U.S. Rep. Collin Peterson, one of the nation's few Democrats representing a Republican leaning district, will announce Monday whether he plans to run for a 13th term.

The signs point toward a bid to keep the office he has won, against the odds, since 1990. He has told some Minnesota Democrats he plans launch a re-election campaign Monday. Last week, a source close to Peterson also told the Star Tribune he expected Peterson would run.

If those signals are correct, the 10 a.m. appearance at Moorhead Center Mall is likely to disappoint national Republicans who had hoped a Peterson retirement would clear the way for an easy midterm election pick up in the western Seventh District.

Without Peterson on the ballot, many Democrats have acknowledged, they would struggle to keep the seat this year. With him on the ballot, many Republicans say their quest to capture it becomes far more difficult.

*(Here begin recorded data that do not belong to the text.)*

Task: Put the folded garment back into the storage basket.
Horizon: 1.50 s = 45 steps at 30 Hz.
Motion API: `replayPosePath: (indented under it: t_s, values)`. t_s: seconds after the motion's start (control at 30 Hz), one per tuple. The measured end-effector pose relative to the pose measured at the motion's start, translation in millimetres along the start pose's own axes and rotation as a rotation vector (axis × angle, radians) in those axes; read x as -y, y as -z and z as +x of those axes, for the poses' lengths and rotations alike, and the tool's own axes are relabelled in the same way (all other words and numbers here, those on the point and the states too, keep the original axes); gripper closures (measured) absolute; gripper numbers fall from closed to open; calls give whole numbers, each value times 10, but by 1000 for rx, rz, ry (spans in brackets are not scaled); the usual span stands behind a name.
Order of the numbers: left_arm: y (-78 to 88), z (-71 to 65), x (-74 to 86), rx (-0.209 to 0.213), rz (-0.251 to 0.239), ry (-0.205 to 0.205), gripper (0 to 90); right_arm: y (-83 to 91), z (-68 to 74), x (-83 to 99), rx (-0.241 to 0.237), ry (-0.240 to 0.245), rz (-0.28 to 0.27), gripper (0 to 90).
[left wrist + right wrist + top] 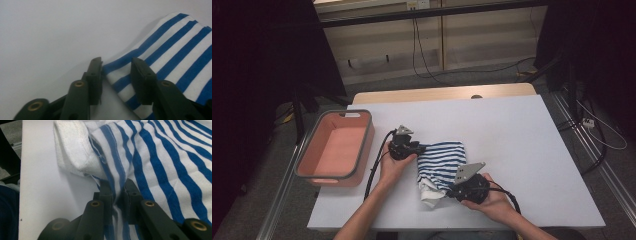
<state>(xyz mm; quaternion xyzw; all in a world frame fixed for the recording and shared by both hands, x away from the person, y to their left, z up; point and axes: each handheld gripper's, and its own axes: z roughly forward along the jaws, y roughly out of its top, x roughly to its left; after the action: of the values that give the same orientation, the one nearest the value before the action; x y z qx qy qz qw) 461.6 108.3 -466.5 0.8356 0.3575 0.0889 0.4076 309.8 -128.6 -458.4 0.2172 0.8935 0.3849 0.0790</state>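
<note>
right gripper [117, 191] pinches shirt [160, 162] | left gripper [116, 72] part-open, hem between fingers [94, 75], unpinched | close squarely on hem

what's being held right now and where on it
The right hand-held gripper pinches the striped cloth at its near edge; the left hand-held gripper straddles a corner, not clamped.

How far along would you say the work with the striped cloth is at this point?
Done so far: the cloth lies bunched, partly folded on the table. In hand: the right gripper is shut on a pinch of its fabric, while the left gripper straddles a corner, jaws not yet pressing. Left, probably: finishing the fold. The bin beside it holds nothing yet.
</note>
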Motion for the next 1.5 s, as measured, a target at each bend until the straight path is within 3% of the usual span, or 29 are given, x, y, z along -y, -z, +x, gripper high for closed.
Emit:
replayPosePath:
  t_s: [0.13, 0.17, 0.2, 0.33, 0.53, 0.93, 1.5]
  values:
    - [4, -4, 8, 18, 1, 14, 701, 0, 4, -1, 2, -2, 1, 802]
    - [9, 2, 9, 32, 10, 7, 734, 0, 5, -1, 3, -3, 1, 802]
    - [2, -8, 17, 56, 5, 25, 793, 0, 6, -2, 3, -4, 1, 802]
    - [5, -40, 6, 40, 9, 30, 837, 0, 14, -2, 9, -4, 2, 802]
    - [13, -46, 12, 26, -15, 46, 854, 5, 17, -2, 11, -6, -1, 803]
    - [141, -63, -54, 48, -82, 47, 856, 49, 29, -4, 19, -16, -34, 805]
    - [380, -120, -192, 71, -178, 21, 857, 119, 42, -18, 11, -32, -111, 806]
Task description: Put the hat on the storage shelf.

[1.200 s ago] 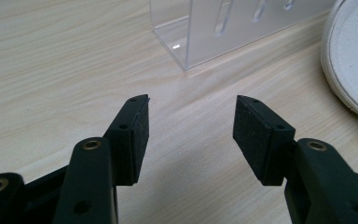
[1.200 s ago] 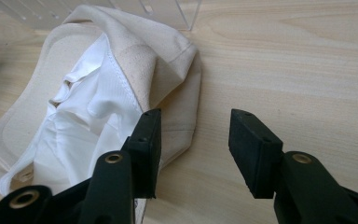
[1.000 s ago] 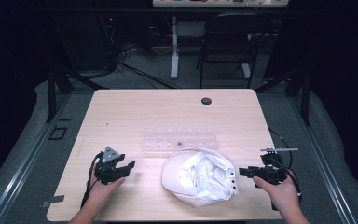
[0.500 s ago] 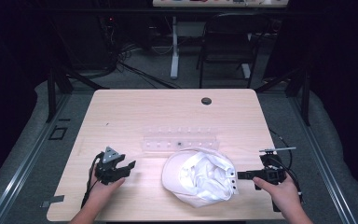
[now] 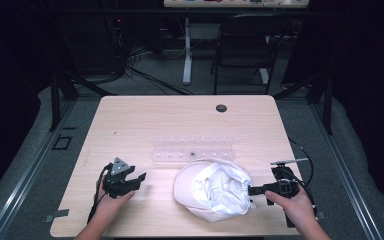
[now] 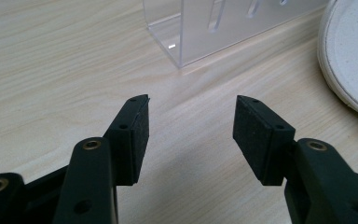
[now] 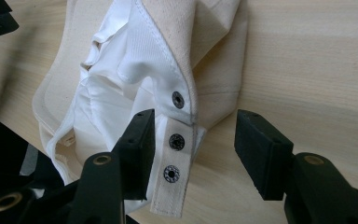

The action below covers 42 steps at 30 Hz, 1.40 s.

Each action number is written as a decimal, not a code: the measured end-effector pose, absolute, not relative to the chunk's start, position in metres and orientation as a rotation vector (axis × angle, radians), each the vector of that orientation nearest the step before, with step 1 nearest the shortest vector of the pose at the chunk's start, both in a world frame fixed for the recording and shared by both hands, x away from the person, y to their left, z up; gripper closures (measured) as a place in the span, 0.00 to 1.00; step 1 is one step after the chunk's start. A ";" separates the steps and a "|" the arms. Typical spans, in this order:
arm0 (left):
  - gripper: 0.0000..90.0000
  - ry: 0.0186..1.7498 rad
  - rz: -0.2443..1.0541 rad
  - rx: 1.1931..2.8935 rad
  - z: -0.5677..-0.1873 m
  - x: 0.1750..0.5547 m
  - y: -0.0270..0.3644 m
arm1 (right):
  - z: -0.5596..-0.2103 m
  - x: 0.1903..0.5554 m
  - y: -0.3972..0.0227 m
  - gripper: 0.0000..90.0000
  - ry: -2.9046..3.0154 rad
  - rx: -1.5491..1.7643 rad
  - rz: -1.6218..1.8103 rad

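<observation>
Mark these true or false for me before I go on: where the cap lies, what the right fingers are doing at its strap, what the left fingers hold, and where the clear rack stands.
1. The white cap lies upside down on the table. True.
2. The right gripper is clamped on the snap strap. False: its fingers have just been opening; the strap lies between them, unpressed.
3. The left gripper holds the cap's brim. False: its fingers stand open over bare wood.
4. The clear rack stands just beyond the cap. True.
5. The strap shows dark snap studs. True.
</observation>
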<state>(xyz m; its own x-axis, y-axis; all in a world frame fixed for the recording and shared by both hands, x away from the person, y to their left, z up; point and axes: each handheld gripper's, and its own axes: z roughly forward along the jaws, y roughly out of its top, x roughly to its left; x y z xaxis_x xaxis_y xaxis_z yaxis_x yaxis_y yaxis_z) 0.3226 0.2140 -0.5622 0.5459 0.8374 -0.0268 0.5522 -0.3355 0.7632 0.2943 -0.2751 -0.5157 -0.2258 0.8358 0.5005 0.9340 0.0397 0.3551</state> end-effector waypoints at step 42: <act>0.51 1.117 0.490 2.030 -0.562 0.323 0.214 | -0.517 0.303 -0.264 0.69 -1.944 -1.792 -1.003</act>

Peterson, is an increasingly rare breed in Washington, one of a handful of members of the so-called "Blue Dog" coalition, made up of conservative Democrats who oft buck their party, left in office. Many others have been defeated, left congress or announced plans to retire.

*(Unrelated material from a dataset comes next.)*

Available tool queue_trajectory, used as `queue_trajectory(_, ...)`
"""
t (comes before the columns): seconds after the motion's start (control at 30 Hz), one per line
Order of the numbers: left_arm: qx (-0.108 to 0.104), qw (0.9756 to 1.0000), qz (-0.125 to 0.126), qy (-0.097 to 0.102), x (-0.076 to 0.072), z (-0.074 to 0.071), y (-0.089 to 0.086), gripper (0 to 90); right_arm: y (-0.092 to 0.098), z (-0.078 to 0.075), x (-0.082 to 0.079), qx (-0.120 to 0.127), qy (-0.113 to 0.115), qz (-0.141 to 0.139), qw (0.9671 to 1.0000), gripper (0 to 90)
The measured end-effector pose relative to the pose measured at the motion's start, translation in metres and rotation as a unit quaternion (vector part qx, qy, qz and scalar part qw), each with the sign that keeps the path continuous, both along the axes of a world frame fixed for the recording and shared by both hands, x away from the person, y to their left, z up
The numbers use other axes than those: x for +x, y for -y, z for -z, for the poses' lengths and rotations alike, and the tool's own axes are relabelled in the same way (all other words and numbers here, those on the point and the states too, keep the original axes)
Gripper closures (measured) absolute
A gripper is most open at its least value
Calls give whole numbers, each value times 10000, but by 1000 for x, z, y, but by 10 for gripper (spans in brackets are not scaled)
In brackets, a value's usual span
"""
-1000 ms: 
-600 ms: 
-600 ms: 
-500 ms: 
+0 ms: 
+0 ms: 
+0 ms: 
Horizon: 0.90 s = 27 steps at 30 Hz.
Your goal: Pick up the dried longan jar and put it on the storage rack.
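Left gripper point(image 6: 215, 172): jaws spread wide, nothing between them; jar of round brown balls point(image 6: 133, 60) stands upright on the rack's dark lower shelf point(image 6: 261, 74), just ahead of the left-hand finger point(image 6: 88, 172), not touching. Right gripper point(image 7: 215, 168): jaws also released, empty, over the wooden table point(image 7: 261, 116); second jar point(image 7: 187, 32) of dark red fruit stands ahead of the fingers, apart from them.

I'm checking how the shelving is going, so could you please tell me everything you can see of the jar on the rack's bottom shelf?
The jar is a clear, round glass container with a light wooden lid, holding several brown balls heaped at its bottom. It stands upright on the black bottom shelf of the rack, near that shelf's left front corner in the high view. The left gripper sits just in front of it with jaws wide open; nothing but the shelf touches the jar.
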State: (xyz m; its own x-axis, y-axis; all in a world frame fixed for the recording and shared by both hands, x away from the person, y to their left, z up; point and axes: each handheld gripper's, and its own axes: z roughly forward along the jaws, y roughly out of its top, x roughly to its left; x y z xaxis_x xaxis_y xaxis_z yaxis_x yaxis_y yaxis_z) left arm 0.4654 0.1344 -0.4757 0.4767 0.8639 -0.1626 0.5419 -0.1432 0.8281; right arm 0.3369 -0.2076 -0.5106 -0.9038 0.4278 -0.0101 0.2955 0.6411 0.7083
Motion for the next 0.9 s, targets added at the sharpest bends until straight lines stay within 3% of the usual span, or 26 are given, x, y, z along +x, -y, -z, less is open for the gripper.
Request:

In 2012, Republican presidential candidate Mitt Romney won 54 percent of the vote in Peterson's district, which hugs Minnesota's borders with North and South Dakota. About two thirds of the state legislators from the district are Republicans.

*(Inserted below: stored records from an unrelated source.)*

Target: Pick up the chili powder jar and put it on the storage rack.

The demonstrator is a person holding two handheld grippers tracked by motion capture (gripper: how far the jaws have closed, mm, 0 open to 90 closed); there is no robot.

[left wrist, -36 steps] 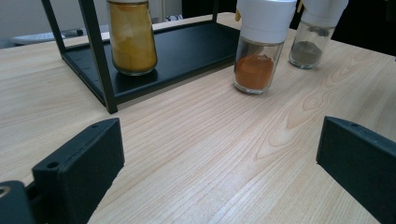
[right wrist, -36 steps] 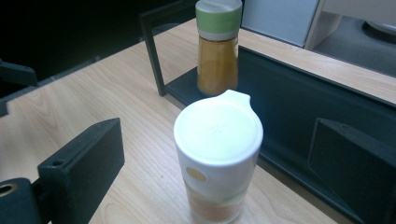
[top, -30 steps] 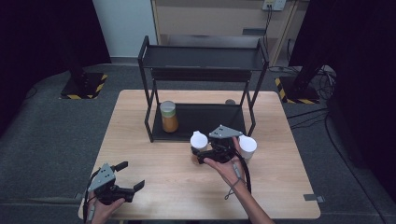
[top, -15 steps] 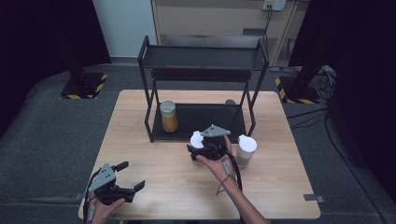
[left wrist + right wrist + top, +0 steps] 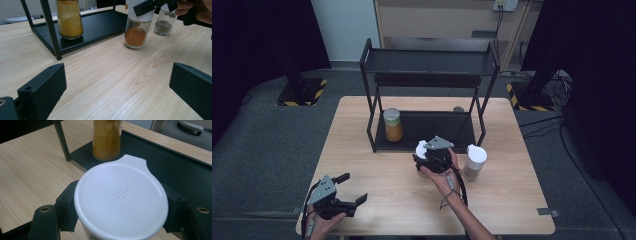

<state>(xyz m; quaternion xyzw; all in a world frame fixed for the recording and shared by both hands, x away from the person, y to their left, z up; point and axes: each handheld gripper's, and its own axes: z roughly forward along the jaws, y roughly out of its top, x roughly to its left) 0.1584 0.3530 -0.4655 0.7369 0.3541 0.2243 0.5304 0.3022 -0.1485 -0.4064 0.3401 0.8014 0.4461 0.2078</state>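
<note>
Table (image 5: 362, 135): light wood, carrying all items. Rack (image 5: 430, 62): black, two-tier, standing at the table's far middle; its lower shelf sits almost on the tabletop.

Yellow jar (image 5: 392, 125): upright on the rack's lower shelf, at the left end, just inside the left front post.

Orange jar (image 5: 137, 27): white-capped, glass, holding orange powder. It stands upright on the table just in front of the rack's front edge, near the middle. Grey jar (image 5: 474, 161): white-capped, upright on the table in front of the rack's right front post, near the orange jar but apart from it.

Right gripper (image 5: 432, 157): over the orange jar, in front of the rack. Its jaws have just been closing and now press on both sides of the jar's white cap, seen in the right gripper view with the cap between the pads.

Left gripper (image 5: 347, 192): at the table's near left corner, well apart from the rack, jaws spread wide with nothing between them, pointed toward the rack.
</note>
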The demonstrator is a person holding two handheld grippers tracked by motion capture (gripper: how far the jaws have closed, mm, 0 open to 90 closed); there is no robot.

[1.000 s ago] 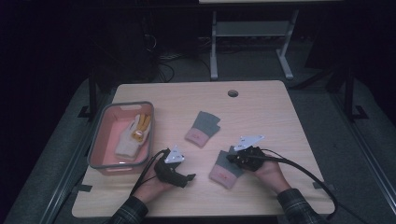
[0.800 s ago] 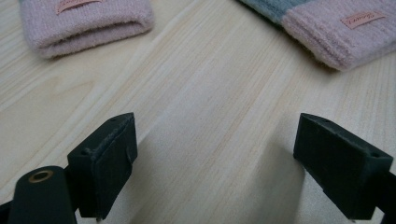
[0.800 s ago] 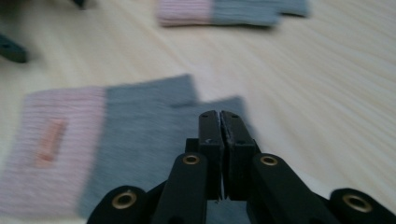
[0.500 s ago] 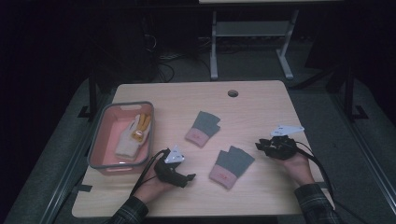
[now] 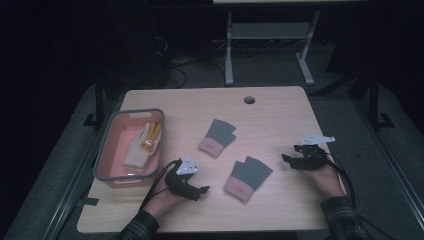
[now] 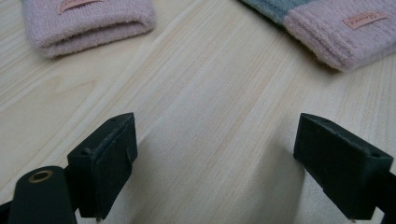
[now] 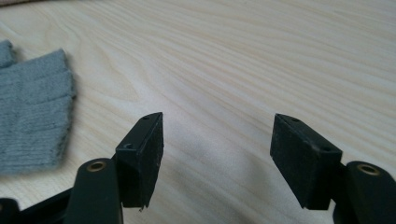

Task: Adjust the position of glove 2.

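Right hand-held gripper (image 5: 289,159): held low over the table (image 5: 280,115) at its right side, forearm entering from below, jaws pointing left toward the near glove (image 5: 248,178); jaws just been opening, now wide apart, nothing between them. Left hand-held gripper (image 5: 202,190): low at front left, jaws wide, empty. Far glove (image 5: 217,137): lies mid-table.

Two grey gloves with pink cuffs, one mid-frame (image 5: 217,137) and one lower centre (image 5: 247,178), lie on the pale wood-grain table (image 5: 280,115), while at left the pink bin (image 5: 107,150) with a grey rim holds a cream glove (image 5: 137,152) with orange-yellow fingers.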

And yet, Peterson swept to victory with 60 percent of the vote in 2012.

Peterson himself has given cryptic answers for months about whether he plans to vie for another term.
"I'm telling people that I'm running until I'm not," Peterson told the Star Tribune Wednesday.

Republicans have hammered the 69-year-old since he won his last term. They have run radio ads against him, and last month launched a bogus 'Collin Peterson for Congress' site sponsored by the National Republican Congressional Committee.

Peterson said in February that the GOP efforts were likely to backfire: "If they had left me alone, I might've retired by now."

Republican state Sen. Torrey Westrom, of Elbow Lake, is running for the seat.

A Republican-sponsored poll last month found that Peterson has a high approval rating in the district and led Westrom, until those participating in the poll were told good things about Westrom's biography. Then Westrom took the lead. The poll also found that those who believed it was time for a new person to represent the district outnumbered those who said Peterson deserved re-election. A significant number said they were unsure.